The 49ers’ biggest need heading into the 2025 season is the same need they had going into 2024’s start or the NFL trade deadline:
It’s also (arguably, of course) the team’s biggest issue every year for the last five campaigns.
The 49ers never replaced All-Pro defensive tackle DeForest Buckner following the 2019 season. They tried the draft and free agency, and between the two routes, there were moments where Buckner’s absence didn’t loom as large.
But those moments were fleeting — the need never really went away.
The Niners cannot go on living like that. Not if they want to make the playoffs in 2025, much less compete for a title.
Don’t get me wrong—the 49ers have many needs that need to be addressed this offseason. But if the Niners come away with one thing between now and Week 1, it needs to be a true, bonafide “war daddy” defensive tackle who can both stop the run and rush the passer from the 1- or 3-technique position.
And after a season where luck couldn’t have been more adversarial, things have turned for the Niners — it’s early returns on my scouting, but this looks like the best early-round defensive tackle draft class in recent memory.
Now, some folks will look at a spreadsheet and tell you that the 49ers’ defense was good this season.
Those people don’t understand the first thing about football.
I love stats as much as the next guy (probably more, actually), but numbers lie in this sport all the time.
You know what doesn’t lie? The eye in the sky.
Here’s what it saw all season: the 49ers, running a wide-split, one-gap defensive line (a Wide-9 look with one defensive end effectively at the slot receiver), were gashed in the run game, particularly in the moments of games that mattered.
Both Maliek Collins and Jordan Elliott were on the field for over 200 run plays in the first 17 weeks of the season. They combined for 20 run stops (per Pro Football Focus) and a stunning seven tackles for loss.
To call their play pitiful might be giving them too much credit.

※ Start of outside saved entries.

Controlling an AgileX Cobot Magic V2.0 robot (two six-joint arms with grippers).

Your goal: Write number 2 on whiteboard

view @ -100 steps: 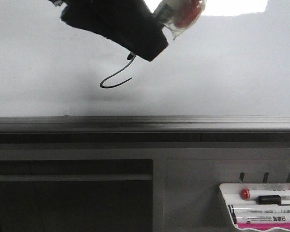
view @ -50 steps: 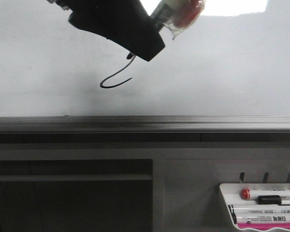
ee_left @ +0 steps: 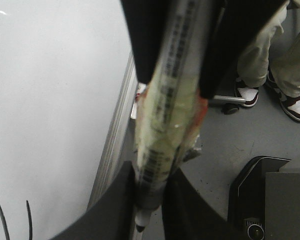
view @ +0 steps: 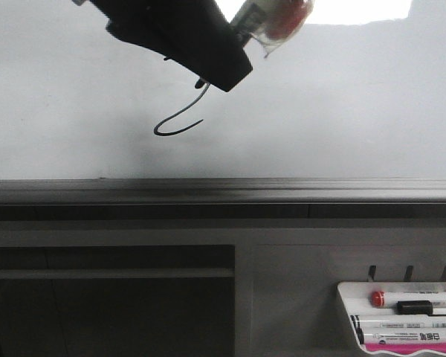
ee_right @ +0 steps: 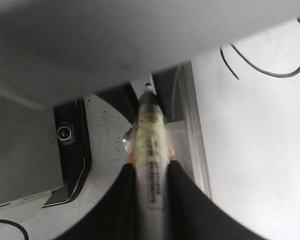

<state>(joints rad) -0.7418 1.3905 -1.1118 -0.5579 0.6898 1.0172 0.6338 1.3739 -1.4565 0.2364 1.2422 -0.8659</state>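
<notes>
Tool over number 2 top

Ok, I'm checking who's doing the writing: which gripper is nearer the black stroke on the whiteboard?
Left. The left gripper holds the marker near its tip, right at the stroke's top end; the right gripper holds the same marker's back end, farther off.
</notes>
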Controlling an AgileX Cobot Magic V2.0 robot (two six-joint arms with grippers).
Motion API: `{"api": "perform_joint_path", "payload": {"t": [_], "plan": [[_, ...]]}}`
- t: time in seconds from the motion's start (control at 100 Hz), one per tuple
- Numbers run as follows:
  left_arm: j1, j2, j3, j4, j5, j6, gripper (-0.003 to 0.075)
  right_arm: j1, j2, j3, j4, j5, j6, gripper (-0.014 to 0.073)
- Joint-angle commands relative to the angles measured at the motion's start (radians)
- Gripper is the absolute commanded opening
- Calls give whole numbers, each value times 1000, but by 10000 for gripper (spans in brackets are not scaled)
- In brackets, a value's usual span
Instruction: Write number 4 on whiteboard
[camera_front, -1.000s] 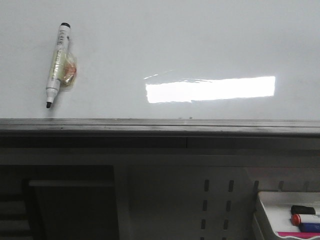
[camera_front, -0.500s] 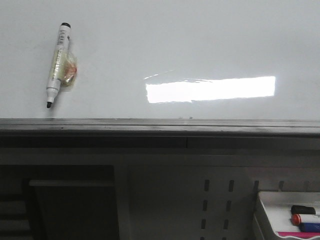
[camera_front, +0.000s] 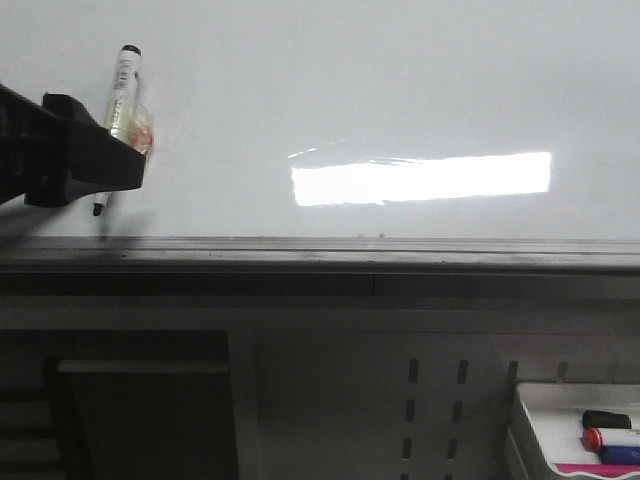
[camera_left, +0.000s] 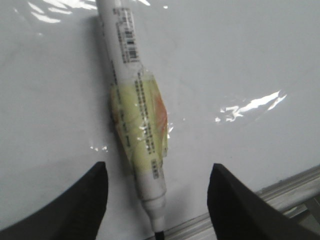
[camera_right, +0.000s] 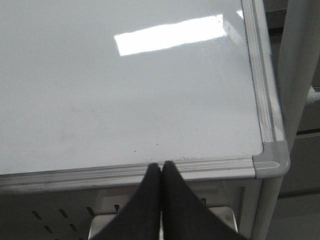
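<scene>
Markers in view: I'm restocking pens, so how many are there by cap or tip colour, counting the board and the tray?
Black-tipped white marker with yellowish tape, lying on the glossy white whiteboard: 1
Black-capped marker in the small white tray: 1
Red-capped marker in the tray: 1
Blue marker in the tray: 1
Total: 4

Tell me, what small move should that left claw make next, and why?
Probably ease down and close on the marker. The left gripper is open, its fingers either side of the marker's lower end but not touching it, and the marker lies loose on the whiteboard, which shows no writing. The right gripper is shut near the board's edge rail, away from the marker.
</scene>
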Motion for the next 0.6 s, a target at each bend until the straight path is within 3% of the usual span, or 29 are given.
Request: {"api": "perform_joint_path", "payload": {"t": [0.0,0.16,0.23,0.3,0.41,0.59], "plan": [[-9,7,-44,-24,-86,-4,406,-7,17,-34,-1,-84,0,-64],[-9,50,-52,-33,-88,-4,403,-7,17,-34,-1,-84,0,-64],[-9,60,-52,-69,-85,-4,360,-7,17,-34,-1,-71,0,-64],[-9,62,-52,-88,-83,-4,249,-5,17,-34,-1,-69,0,-64],[-9,62,-52,-83,-78,-4,-24,15,17,-34,-1,-65,0,-64],[-9,55,-52,-7,-68,-2,-20,209,59,-79,-1,28,0,-64]]}}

Collins spent most of the year being pushed backward. Elliott’s shoulders and hips swung like a saloon door for running backs to enter.
Part of the Niners’ problem is that they ask their defensive linemen—even the big boys in the middle—to play one gap and try to penetrate into the backfield off the snap. It’s not a new ask, and opposing offensive line coaches have a bunch of tricks to counter it, one of which is a counter run.
There were also pop double teams and insert blocks. I could go on, but suffice it to say that Collins, Elliott, and their backups, Evan Anderson, Khalia Davis, or Kevin Givens, proved to be much of a foil.
In the past, the 49ers have won with middling defensive tackle play because they had two elite linebackers behind them. This year, that was not the case. Offensive coordinators isolated Fred Warner in the run game — knowing they could easily get to the second level against this Niners’ interior defensive line — leaving either Dee Winters or DeVondre Campbell to make one-on-one plays.
They didn’t.
There was one half of football where the Niners had two great linebackers on the field — the first half of the 49ers’ game against the Rams in Week 15. That was Dre Greenlaw’s one healthy half of the season, and the Niners’ defense was a sight to behold. The 49ers (with some help from the rain) held the Rams to 89 yards on their first seven drives of the game — Greenlaw and Warner combined for 12 tackles.
I’d expect Greenlaw, a free agent, to return to the Niners, but his ability to consistently be the player he was is in question moving forward. The Niners must draft his future replacement on Day 2 or 3 this April.
But more importantly, they must find somebody (or multiple somebodies) who can hold their gap on the line’s interior.
Free agency isn’t the play — the Niners have already swung and missed in that realm.
A trade seems unlikely, too. How did Collins work out?
The draft seems like the answer for San Francisco, which, with a loss on Sunday, will pick at No. 11.
And in a first round with five — perhaps even seven — first-round caliber defensive tackles, it seems like a tremendous opportunity for San Francisco to finally replace Buckner.
The top name at the position in this draft class is Mason Graham from Michigan. I doubt the 49ers will be in a position to land him, but that’s the best-case scenario at No. 11. (I wouldn’t trade up to get him.)
There are also Derrick Harmon and Shemar Steward from Oregon and Texas A&M.
But the name I think you — and the 49ers — should circle right now is Ole Miss’ Walter Nolen.
As bright as his film is, his NFL Draft Combine performance will be even brighter. He’s a scheme fit, to be sure, but also an upgrade — he’s too fast and too strong — with serious upside down the line when he learns how to optimize his pad level.
Nolen is a game-breaker of the highest order. He should be available for the 49ers in the draft.
I’m planting my flag now because, after five years of DT futility, we’re well past the point of being early.
This is where the Niners need to go this offseason. Don’t let anyone tell you differently.